February brought Dhaka's worst recorded month of air quality since the country's air monitoring network was modernised in 2018, and paediatricians in three of the capital's busiest catchments say they are seeing the bill in their outpatient queues. Across nine private and public hospitals tracked by BHRF, nebulisation visits among children under five rose 22 percent year-on-year in the first quarter.
"We are seeing children with no history of asthma turning up with wheezing that lasts for a week. We are seeing five-year-olds on inhaled corticosteroids," said Dr. Tasneem Reza, a senior paediatric pulmonologist at Square Hospital. "There is a generation growing up in Dhaka whose baseline lung function is being shaped by what they are breathing right now."

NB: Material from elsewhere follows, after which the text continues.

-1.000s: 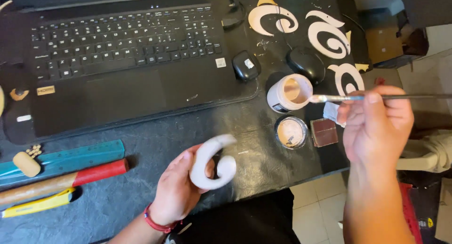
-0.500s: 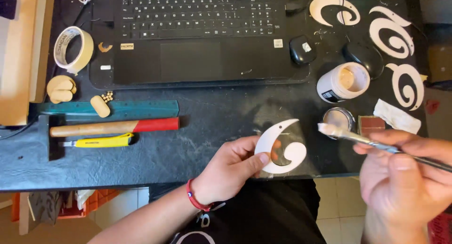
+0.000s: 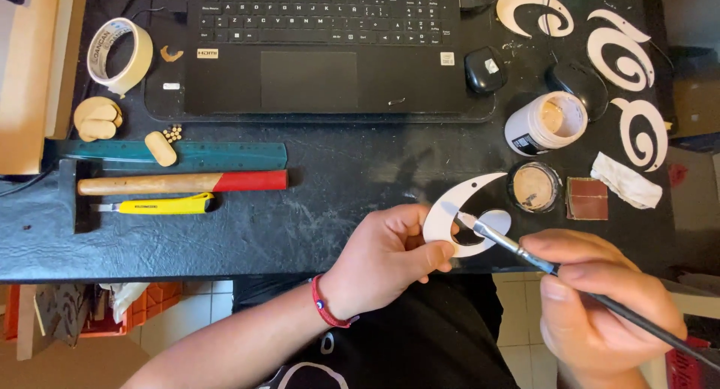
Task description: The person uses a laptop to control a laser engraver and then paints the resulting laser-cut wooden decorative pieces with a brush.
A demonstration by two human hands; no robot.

The Department of Environment's monitoring stations recorded a monthly mean PM2.5 of 168 µg/m³ in February, almost 34 times the World Health Organization's annual guideline. The contributing sources are well documented — brick kilns, diesel, and re-suspended road dust — but enforcement against any of them has been intermittent.
Civil-society groups, including the Bangladesh Paediatric Association, have called for a winter brick-kiln moratorium near schools and for a reactivation of the high-AQI school-closure protocol that was briefly used in 2023. The Department of Environment has so far declined to comment on either proposal.
BHRF will be publishing a long-form interactive next month showing how PM2.5 readings near 24 Dhaka primary schools tracked alongside paediatric outpatient volumes through the winter.